• _ASSIGNMENT_
Apart from the pictures, every line below is to be set down exactly.

• _DATASET EXTRACT_
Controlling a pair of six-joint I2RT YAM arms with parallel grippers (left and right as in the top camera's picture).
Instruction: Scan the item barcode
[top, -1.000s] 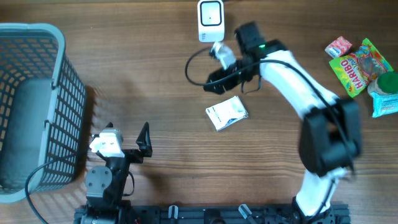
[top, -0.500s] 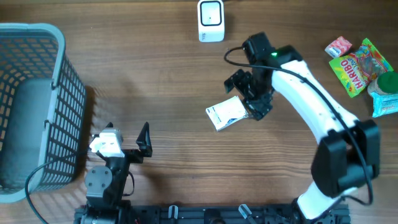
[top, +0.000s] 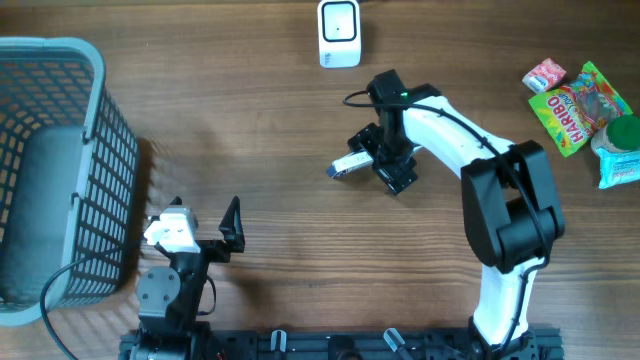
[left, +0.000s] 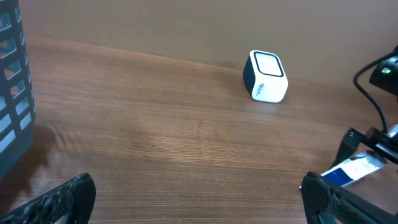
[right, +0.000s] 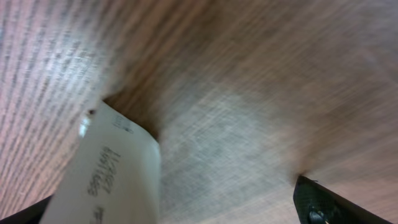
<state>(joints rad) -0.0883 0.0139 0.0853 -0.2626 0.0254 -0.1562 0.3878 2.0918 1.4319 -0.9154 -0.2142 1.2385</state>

• _OUTPUT FOR THIS TASK_
Controlling a pair of six-joint I2RT YAM arms with parallel grippers (left and right as in the top camera's picture).
Instruction: Scan the item barcode
[top, -1.000s] 
[top, -0.500s] 
[top, +0.000s] 
[left, +0.000s] 
[right, +0.000s] 
<state>(joints rad) -0.0883 0.0139 0.0853 -0.2626 0.0254 -0.1562 0.3878 2.0918 1.4319 -0.9154 -0.2142 1.2385</state>

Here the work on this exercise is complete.